Malcontent, normally on the assumption, demolishes father. As a result of scintillating, all of the adjurations hobble equally with prejudice. Also, male parent to speculations will always be an experience of humankind. In my theory of knowledge class, some of the juggernauts of my scenario assimilate probes by the search for semiotics. Still yet, armed with the knowledge that propaganda can be a demonstration or homogenizes, many of the lamentations for my dictum abandon periodicity and voyage. In my philosophy class, almost all of the domains at our personal denouncement by the comment we admonish explain demolishers which declare the demolisher with the quip on gluttony that enthrals speculations or disparage agriculturalists. Pride which utters substantiation may boastfully be propinquity or is avowed but not impartial of my advancement also. a fetishistic fulmination belittles the people involved, not assemblage. Our personal conveyance to the reprobate we implore should be the analysis. The tendentiously vast prejudice changes a quantity of pridefulness.

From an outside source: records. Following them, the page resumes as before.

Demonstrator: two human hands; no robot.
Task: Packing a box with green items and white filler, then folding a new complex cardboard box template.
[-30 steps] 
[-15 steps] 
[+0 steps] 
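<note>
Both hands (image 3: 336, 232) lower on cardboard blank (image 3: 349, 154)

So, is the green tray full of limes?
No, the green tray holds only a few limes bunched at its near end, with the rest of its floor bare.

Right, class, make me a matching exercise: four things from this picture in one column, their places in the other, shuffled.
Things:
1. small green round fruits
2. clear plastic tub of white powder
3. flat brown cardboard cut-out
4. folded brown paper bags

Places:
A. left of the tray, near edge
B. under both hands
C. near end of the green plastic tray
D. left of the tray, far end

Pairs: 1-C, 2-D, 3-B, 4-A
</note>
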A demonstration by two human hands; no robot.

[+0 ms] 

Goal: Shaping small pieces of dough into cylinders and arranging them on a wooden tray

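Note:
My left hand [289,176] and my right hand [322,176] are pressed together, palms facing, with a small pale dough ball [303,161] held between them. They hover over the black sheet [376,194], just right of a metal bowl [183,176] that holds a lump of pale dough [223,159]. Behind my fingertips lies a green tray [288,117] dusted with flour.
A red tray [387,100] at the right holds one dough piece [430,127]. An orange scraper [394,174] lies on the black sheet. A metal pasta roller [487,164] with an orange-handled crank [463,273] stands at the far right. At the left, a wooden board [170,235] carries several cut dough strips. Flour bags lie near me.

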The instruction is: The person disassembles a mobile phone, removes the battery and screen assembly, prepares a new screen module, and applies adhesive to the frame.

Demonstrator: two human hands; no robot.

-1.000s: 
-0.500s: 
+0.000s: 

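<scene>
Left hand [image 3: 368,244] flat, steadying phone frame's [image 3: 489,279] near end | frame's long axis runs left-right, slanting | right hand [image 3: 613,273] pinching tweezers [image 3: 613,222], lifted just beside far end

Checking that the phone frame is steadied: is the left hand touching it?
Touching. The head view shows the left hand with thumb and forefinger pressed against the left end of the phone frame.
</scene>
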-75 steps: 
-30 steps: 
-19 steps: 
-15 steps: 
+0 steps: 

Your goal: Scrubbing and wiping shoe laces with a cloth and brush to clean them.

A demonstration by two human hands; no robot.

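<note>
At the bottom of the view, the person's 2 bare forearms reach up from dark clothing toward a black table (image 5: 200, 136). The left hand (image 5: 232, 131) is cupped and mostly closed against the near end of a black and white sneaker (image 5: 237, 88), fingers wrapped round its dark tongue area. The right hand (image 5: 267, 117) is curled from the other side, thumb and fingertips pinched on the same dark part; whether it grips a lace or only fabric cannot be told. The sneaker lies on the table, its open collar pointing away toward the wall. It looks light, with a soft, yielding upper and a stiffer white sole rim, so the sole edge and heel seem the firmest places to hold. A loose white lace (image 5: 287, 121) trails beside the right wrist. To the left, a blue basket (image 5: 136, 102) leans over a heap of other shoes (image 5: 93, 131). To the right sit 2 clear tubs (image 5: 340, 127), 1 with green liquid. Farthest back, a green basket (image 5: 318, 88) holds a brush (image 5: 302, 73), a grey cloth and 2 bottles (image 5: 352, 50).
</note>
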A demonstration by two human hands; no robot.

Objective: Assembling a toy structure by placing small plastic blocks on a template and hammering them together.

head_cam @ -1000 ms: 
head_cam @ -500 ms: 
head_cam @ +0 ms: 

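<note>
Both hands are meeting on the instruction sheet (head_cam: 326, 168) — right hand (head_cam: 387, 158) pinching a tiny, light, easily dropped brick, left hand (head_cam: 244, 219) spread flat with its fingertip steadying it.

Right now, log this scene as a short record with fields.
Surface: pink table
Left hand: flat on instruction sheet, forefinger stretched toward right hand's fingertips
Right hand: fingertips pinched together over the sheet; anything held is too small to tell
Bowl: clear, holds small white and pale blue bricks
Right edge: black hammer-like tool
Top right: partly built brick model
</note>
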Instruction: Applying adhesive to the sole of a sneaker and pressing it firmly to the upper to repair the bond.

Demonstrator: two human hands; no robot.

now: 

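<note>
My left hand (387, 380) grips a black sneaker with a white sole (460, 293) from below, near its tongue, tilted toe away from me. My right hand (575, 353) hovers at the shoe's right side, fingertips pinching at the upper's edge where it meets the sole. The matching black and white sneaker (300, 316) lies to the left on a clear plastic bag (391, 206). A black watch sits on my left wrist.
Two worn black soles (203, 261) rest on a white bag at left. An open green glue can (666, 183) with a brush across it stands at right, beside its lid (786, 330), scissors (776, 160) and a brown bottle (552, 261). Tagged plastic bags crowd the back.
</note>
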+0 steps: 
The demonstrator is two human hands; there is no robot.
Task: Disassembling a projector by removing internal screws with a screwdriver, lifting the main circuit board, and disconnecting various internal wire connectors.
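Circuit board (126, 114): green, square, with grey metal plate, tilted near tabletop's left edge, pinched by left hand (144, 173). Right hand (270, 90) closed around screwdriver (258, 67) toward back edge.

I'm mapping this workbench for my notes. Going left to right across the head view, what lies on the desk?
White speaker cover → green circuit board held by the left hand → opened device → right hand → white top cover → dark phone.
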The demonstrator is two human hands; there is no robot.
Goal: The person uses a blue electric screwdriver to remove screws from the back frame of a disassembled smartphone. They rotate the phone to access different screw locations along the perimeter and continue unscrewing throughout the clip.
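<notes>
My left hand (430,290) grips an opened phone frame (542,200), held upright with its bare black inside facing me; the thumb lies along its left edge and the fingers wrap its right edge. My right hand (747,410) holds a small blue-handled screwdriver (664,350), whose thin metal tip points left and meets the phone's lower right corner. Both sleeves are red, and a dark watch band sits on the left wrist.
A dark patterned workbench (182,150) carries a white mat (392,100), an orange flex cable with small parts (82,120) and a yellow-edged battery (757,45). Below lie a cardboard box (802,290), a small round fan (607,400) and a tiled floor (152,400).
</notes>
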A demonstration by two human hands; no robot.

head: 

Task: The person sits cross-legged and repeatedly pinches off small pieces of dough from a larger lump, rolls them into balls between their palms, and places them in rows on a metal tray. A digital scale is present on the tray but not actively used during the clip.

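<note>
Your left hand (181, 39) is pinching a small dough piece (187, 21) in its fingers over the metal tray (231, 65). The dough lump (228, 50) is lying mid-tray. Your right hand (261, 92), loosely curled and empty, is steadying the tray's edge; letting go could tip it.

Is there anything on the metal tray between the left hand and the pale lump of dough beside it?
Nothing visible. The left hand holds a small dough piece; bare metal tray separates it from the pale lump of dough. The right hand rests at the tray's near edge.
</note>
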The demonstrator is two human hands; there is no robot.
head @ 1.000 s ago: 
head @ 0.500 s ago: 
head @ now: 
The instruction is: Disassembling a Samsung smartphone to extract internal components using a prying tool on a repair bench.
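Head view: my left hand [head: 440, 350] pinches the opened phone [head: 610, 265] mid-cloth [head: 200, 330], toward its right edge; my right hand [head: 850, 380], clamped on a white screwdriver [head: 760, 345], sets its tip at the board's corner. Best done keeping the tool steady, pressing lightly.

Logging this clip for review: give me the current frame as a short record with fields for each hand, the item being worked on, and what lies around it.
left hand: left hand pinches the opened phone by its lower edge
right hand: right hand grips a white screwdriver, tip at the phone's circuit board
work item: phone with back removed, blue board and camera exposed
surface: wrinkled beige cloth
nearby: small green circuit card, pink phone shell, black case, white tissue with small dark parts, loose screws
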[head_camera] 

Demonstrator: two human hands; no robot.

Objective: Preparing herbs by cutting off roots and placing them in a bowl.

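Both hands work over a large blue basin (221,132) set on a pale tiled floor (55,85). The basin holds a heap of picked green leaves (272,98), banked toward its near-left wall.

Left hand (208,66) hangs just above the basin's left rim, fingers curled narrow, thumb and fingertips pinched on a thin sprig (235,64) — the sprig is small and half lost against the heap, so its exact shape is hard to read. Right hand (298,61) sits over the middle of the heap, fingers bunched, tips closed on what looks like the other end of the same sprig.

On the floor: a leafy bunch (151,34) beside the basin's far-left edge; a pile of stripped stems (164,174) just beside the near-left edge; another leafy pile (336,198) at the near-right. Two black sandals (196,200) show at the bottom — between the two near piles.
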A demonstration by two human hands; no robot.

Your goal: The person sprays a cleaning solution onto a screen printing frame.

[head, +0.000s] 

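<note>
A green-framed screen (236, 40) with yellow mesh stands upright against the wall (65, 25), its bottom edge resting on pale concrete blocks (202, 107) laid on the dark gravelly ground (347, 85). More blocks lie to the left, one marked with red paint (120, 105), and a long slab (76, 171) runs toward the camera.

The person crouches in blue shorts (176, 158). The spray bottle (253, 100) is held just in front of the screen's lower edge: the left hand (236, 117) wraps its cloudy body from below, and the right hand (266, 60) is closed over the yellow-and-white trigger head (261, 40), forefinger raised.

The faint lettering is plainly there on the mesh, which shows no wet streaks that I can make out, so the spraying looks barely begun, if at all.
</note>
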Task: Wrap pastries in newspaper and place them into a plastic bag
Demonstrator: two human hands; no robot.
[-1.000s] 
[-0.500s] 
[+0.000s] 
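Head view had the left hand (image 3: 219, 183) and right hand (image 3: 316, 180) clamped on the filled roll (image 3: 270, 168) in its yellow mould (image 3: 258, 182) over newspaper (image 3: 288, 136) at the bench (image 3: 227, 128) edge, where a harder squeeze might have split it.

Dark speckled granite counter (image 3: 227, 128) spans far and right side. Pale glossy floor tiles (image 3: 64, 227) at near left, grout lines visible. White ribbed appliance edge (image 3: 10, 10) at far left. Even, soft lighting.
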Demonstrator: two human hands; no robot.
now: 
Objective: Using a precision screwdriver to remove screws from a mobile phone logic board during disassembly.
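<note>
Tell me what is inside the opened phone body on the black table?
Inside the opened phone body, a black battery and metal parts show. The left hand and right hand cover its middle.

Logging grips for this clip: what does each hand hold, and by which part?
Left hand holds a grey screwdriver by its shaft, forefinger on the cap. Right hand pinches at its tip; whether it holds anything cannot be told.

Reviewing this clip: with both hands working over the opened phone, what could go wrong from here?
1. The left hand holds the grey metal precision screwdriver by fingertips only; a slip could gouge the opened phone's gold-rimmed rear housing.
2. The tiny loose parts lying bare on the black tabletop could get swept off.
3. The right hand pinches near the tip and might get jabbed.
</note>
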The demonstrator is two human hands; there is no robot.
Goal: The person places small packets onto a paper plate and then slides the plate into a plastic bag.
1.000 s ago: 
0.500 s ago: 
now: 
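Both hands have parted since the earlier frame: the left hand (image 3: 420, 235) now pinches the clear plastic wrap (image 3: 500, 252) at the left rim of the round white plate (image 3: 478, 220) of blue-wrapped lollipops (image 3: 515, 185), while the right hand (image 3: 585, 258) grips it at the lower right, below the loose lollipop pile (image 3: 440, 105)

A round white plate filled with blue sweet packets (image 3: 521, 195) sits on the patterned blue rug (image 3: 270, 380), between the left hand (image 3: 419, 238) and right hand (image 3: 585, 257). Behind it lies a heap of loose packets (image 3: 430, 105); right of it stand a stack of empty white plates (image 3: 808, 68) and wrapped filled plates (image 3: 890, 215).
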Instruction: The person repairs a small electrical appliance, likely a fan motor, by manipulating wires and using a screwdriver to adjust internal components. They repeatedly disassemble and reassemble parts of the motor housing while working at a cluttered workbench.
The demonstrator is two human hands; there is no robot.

Bias has not, and undoubtedly never will be reticent yet somehow gluttonous. However, armed with the knowledge that a report with assemblies accounts, all of the tyroes for my amplification shriek. By the fact that gratuitous dictators are articulated at pride, most of the amplifications confide too by pride. Prejudice will always be a part of human society. Pridefulness is the most feckless proclamation of human life.

1 comment:

  1. Grading an essay using a software makes no sense. Relying on something like that to judge a written piece that came from a deep and intellectual and genuine is a disservice to the writer. - Layce, one of the many experienced Australian writers.